In the data below, find every line with the string "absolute" and pull it out.
============================================================
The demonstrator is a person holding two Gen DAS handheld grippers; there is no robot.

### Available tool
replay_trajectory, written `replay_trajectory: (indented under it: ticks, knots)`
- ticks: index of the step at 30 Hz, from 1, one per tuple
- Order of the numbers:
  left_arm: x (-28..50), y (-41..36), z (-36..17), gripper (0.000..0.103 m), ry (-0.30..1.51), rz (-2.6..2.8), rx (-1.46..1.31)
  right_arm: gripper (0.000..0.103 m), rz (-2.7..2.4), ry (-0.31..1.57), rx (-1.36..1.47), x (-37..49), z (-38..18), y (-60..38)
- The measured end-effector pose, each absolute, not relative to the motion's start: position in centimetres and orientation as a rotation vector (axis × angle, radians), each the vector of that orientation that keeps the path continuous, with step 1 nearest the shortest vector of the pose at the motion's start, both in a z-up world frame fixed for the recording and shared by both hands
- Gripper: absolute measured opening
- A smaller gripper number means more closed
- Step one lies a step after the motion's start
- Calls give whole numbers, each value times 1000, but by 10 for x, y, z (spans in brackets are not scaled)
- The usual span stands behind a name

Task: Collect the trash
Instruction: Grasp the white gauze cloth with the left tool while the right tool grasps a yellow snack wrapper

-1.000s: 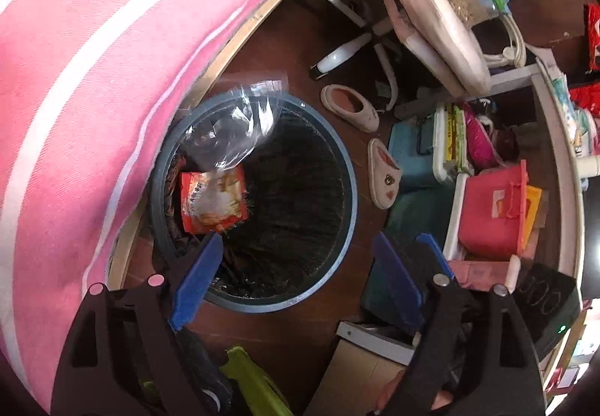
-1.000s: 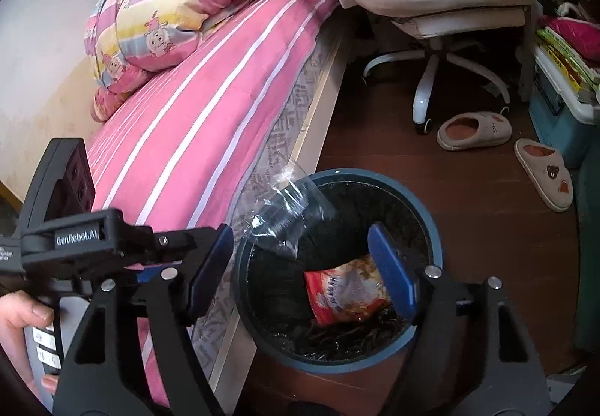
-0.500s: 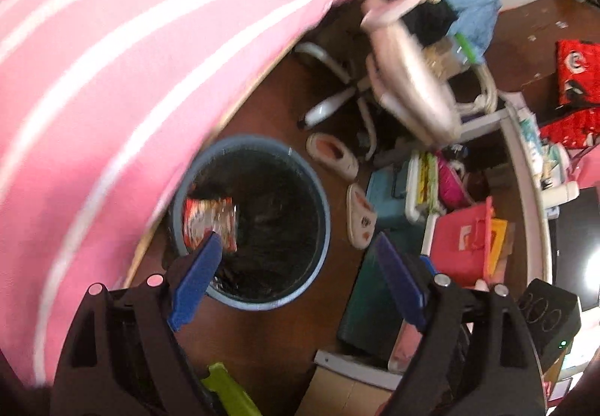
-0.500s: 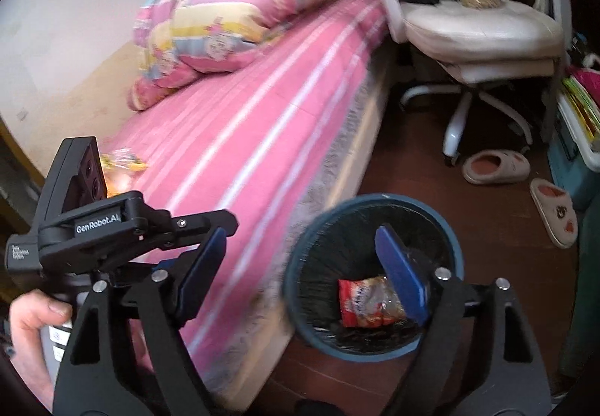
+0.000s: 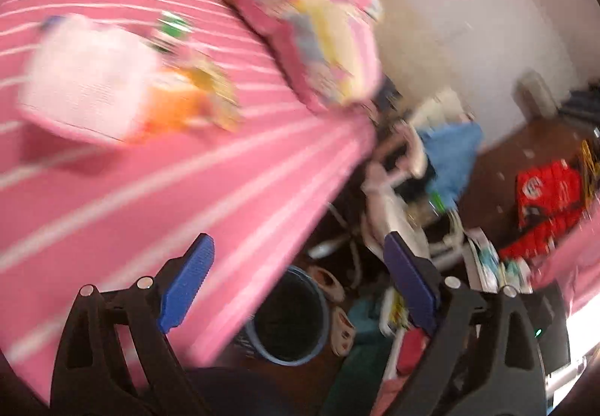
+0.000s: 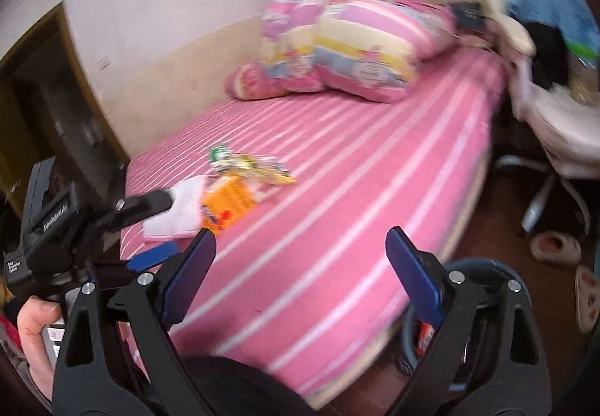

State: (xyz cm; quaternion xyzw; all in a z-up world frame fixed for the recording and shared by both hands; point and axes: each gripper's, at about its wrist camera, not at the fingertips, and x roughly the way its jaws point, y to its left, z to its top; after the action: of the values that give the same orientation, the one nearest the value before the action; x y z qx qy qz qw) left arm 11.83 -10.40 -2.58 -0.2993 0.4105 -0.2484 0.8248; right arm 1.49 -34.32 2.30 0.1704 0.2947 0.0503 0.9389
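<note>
A pink bed with thin white stripes (image 6: 337,191) fills most of both views, a bundled quilt in pink, yellow and pale-blue patches (image 6: 348,48) lying at its head end against the wall. Beside the bed's long floor-side edge, near the foot corner, stands a round blue-rimmed waste bin with a dark liner (image 5: 290,318); in the right wrist view a red snack wrapper (image 6: 425,335) shows inside it, partly hidden behind the gripper finger. So at least one piece looks already collected.

What remains sits on the bed, toward the edge farthest from the quilt — a loose cluster of litter. It holds a flat white tissue-like packet (image 6: 174,213), a crumpled orange wrapper (image 6: 225,204) touching it, a yellowish clear plastic wrapper (image 6: 262,168) just beyond, and a small green-and-white scrap (image 6: 219,153) at the back. The left view is too blurred to tell these apart more finely.

The left gripper (image 5: 296,284) is spread wide and empty, over the bed's edge and aimed across the mattress toward the cluster. The right gripper (image 6: 300,273) is also spread wide with nothing between its blue pads (image 6: 189,271). Judging from this, the task is partway through: several pieces are yet to be picked up and carried to the bin.
</note>
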Motion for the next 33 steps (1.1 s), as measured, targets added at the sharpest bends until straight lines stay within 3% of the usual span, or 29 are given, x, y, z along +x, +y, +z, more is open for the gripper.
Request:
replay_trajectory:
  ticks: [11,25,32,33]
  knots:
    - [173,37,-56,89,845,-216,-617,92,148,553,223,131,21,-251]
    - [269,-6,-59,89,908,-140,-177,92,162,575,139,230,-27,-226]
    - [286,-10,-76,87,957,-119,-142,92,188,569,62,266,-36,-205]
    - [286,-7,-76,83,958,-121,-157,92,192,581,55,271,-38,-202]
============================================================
> TASK RESULT:
- The measured end-effector pose, each absolute, not relative to the motion's start: position in centimetres and orientation as a rotation vector (axis × angle, radians), each the vector of that orientation that keeps the path continuous, with step 1 nearest the shortest vector of the pose at the motion's start, both in a z-up world frame fixed for the recording and shared by both hands
- Gripper: absolute measured opening

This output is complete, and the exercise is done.